Successful Data Governance solves business problems by identifying root causes of data problems that impede business effectiveness, implementing management control over the activities that affect these root causes, and measuring improvement.

What has changed with Big Data now in the picture? Big Data projects have all the traditional data management challenges, like the lack of a big data governance strategy, but also add a few more.

  • Relying heavily on data scientists: Organizations tend to lean on their high priced data scientists for everything needed to turn raw data into insight. There is still significant effort that will go into preparing the data, curating it and governing it. Use appropriate skills sets for the data preparation; this more often than not, is not the data scientist’s forte. A good data governance strategy also has several components that are not typically in the data scientist’s skill set, like setting up processes that dictate how data is stored and protected, setting up standards and procedures for authorized use data of, and setting up controls and procedures to ensure the rules are being followed. Data governance is best led by a collection of data stakeholders from IT, line of business, and compliance where regulatory oversight is needed.

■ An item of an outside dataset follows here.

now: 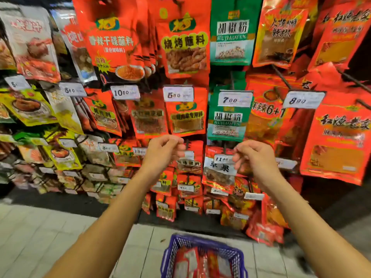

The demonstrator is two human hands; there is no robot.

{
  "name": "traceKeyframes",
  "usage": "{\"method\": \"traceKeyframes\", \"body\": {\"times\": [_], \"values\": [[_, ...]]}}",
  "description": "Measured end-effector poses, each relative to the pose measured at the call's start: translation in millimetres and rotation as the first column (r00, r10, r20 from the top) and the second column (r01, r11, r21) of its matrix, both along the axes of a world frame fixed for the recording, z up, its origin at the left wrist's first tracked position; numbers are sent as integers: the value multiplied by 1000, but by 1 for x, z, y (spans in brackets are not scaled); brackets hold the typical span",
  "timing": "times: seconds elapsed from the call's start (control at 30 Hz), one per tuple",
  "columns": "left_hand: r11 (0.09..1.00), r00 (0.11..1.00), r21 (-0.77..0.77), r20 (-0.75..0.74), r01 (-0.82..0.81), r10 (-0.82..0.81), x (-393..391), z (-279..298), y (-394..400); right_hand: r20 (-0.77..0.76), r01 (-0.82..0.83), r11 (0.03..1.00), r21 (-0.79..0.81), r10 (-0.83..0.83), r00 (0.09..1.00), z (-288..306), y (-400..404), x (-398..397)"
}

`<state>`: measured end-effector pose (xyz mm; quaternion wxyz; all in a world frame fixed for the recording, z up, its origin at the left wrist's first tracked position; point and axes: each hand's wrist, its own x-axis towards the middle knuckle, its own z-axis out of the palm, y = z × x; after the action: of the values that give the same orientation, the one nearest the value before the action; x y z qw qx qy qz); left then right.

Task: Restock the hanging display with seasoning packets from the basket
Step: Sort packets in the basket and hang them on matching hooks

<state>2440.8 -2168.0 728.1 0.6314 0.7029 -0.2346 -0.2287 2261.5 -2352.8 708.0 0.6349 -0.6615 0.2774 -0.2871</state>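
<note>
Packets [202, 259] sit in the blue basket [170, 255] on the tiled floor [40, 237] at the bottom edge of the head view, well below both hands. Left hand [162, 152] and right hand [254, 155] are raised side by side in front of the display [186, 109], fingers loosely curled, neither holding anything as far as I can see. There's a clear gap between them, and a bare black hook [187, 145] shows in that gap. Right fingertips [236, 157] hover just beside a clear packet [219, 173] with a price tag [221, 159] on it; can't tell if they touch. Display is packed tight, rows overlapping edge to edge. Open floor lies left of the basket.
</note>
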Motion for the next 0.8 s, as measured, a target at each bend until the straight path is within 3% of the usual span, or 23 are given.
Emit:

  • Letting schemas run wild: Just because HDFS enables you to throw just about any kind of data into it and is very forgiving, you cannot throw what you want into the data lake and look to sort things out later. The “schema on read” approach may work for some types of data, especially ones that change often and can’t be pigeonholed into preconceived schemas. But schema on read can only take you so far, and at some point, schemas must be enforced. The schema-on-read approach runs counter to core data governance principles, which require that you know what kind of data you’re storing and processing; hence more vigilance is needed in curating what is in the lake.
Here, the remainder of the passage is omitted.